In addition to the time-dependent distance, the side-chain dihedral angle was analyzed to reveal the specific conformational changes of His479 and Tyr502. The distribution of Chi1 and Chi2 during all simulation times is visualized in Fig. 6c, d. It was obvious that dihedral angles appeared with different frequencies, especially the Chi1 angles. Since significant conformational changes in His479 and Tyr502 were detected in the late MD simulation, the following dihedral angle analysis and representative structure presentation would be focused on the last 400 ns stage. For ease of comparison among the three systems, the Chi2 angle was restricted as −110° for His479 and −90° for Tyr502, where the fixed Chi2 angles were determined by the starting systems. The conformation in the lowest energy minima for each system is marked in the left panels, indicating that the His479 Chi1s for 6-RORγt and 7d-RORγt were preferred in the trans position (Chi1s near 175° and 155°, respectively), whereas the His479 Chi1 for 7h-RORγt was preferred in the g- position (Chi1 near −75°). As shown in the right panel of Fig. 6c, the His479 side chain might be crashed by a chair-form cyclohexyl group of 7h and had a deflection away from the ligand. In particular, the g- position for Tyr502 Chi1 was preferred in 6-RORγt, while the g+ position was most frequent in 7h-RORγt (Fig. 6d), which all differed from the trans position represented in 7d-RORγt.
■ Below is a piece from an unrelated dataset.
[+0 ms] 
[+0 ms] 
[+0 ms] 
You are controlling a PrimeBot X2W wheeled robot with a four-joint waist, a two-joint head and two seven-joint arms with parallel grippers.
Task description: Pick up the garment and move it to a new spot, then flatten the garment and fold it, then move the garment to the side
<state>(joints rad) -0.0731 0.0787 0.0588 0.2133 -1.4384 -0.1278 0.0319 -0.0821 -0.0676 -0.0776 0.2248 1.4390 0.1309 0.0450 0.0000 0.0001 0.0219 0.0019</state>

The graphical representation of conformation states of His479 and Tyr502 in H11-H12’-H12 during MD simulations is presented (Fig. 6e-g). In the “short” inverse agonist 6-RORγt system, because of the unoccupied cavity around the 6-position of the carbazole ring, His479 flipped toward the ligand, and the Tyr502 side chain then shifted outwards from the inside pocket (Fig. 6e), which led to the disruption of the His479-Tyr502 hydrogen bond. Not surprisingly, the cyclohexyl group in the “long” inverse agonist 7h clashed with His479, followed by the Tyr502 side-chain flipping away from the pocket (Fig. 6f). Agonist 7d with an isopropoxy group, however, helped to form the His479-Tyr502 hydrogen bond and relatively stabilized the conformation of H12 (Fig. 6g).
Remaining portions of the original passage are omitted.